A Chouikh, el vendedor de buñuelos, le encantaba besarme en la corva. En cuanto me veía, abandonaba su mostrador, donde humeaba una gran olla de aceite hirviendo, me alzaba hasta el techo y gritaba a la atención del primer transeúnte: «Dios nos preserve de esta pequeña cuando sea mayor. ¡Fluirá como una fuente de miel en este poblacho lleno de zarzas!», antes de besarme detrás de la rodilla y ofrecerme dos sfinges[33] tan dorados como su mechón.
Yo me sentía orgullosa de tener dos cortesanos cuyas miradas me atraían como un imán. Algo me decía que los tenía en la palma de la mano y que podía hacer con ellos lo que quisiera. Pero ¿qué?
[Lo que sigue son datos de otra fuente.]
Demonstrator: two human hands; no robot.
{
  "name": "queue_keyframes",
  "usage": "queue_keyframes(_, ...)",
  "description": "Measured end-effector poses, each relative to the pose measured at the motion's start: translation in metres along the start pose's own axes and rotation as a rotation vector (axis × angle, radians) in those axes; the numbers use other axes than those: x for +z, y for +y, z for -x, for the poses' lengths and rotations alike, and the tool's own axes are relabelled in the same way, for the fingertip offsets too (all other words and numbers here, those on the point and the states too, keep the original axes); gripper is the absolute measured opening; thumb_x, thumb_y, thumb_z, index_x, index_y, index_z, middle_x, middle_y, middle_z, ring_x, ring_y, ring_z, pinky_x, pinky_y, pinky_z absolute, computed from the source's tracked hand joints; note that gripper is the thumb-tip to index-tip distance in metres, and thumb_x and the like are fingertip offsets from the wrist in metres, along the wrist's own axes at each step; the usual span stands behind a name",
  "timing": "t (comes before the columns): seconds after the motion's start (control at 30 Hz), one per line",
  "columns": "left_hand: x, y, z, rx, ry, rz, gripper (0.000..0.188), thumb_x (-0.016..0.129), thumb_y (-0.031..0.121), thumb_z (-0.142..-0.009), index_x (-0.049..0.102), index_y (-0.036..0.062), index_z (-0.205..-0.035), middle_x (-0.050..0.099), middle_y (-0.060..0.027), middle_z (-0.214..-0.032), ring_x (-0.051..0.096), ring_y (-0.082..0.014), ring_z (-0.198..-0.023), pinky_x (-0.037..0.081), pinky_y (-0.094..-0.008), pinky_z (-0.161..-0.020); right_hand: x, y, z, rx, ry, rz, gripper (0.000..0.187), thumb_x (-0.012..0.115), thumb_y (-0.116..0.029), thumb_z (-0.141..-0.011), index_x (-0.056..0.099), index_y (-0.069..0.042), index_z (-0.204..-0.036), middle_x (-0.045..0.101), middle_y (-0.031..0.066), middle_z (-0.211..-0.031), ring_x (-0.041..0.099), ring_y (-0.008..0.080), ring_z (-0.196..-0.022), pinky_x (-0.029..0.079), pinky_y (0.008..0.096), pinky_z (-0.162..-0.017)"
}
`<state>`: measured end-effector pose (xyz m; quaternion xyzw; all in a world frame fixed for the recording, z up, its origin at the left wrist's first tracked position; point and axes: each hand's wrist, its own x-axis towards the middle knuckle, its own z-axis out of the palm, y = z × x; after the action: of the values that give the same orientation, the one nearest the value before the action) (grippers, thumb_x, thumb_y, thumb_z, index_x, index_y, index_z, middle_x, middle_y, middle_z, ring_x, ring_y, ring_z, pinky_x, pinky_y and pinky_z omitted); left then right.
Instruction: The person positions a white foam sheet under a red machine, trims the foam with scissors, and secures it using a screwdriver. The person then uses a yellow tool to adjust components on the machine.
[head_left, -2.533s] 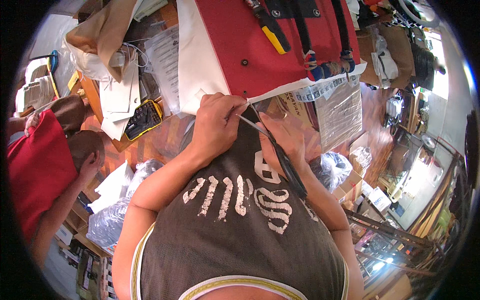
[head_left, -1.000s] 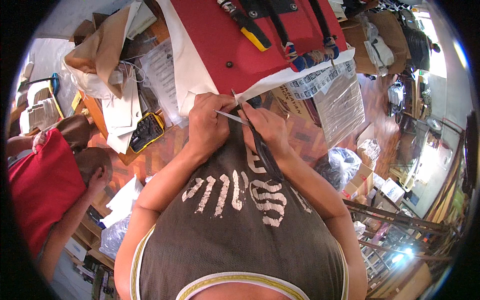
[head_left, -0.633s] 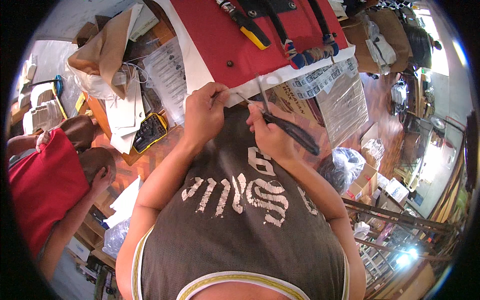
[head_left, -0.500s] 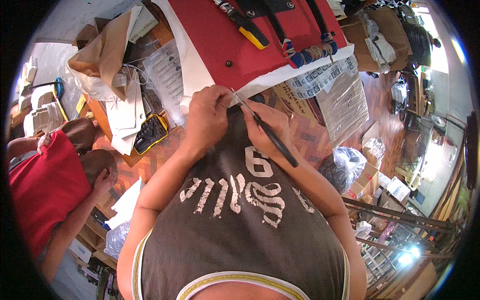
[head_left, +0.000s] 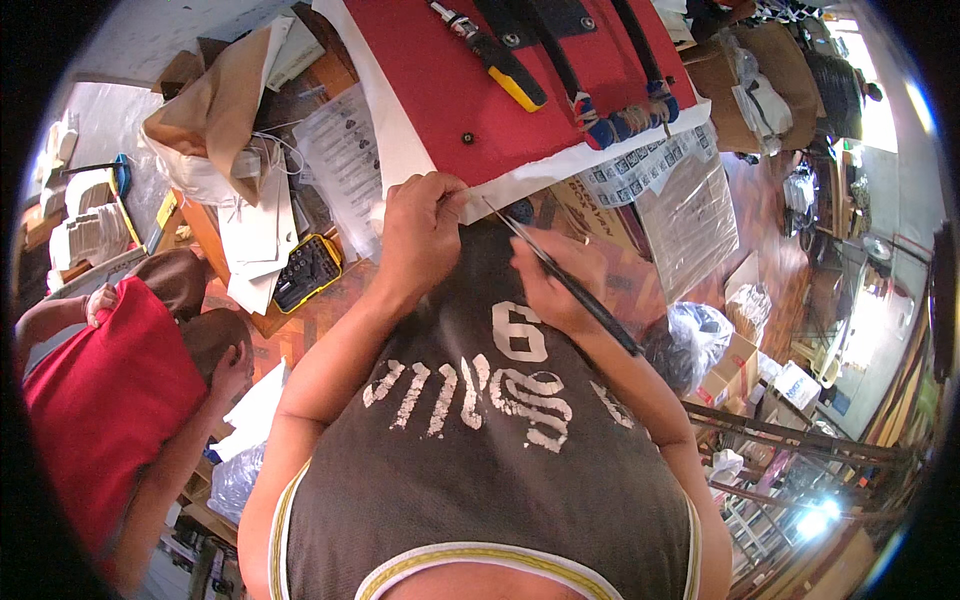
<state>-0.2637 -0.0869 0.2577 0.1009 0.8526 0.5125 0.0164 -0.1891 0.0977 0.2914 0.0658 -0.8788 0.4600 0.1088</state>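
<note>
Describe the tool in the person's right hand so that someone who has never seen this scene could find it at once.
Start at the big red panel with a white border on the worktable. At its near edge, the right hand holds a thin dark brush, its tip towards the white border. Unlike the yellow-handled tool lying on the panel, it is slim, dark and held.

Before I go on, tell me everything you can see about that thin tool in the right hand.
The thin tool is a long, slim, dark rod, like a fine brush or awl; its material is unclear. The right hand grips it midway, pen-style. It lies slanted, its pale pointed tip up-left at the white edge of the red panel, its dark end trailing down-right over the forearm. The left hand presses that same edge beside the tip.
</note>
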Motion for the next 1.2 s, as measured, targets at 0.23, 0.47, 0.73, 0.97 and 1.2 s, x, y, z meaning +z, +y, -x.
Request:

Mi poder estaba forzosamente ligado a mi boca, a mi lunar, a la forma de mis piernas y, con mayor certeza todavía, a mi sexo. Para convencerse de ello, bastaba con ver cómo se le iban a mi padre los ojos tras la grupa de mi madre u oír a tío Slimane suplicar a su lalla Selma que le diese a mascar la bola de goma que ella había perfumado con su saliva.
Sabía que en mi sexo anidaba el ojo del ciclón. Sin embargo, por el momento ignoraba si yo era una tormenta de arena, de nieve o de granizo. Sólo tenía miedo a morir sin haber brillado en el cielo de Imchouk.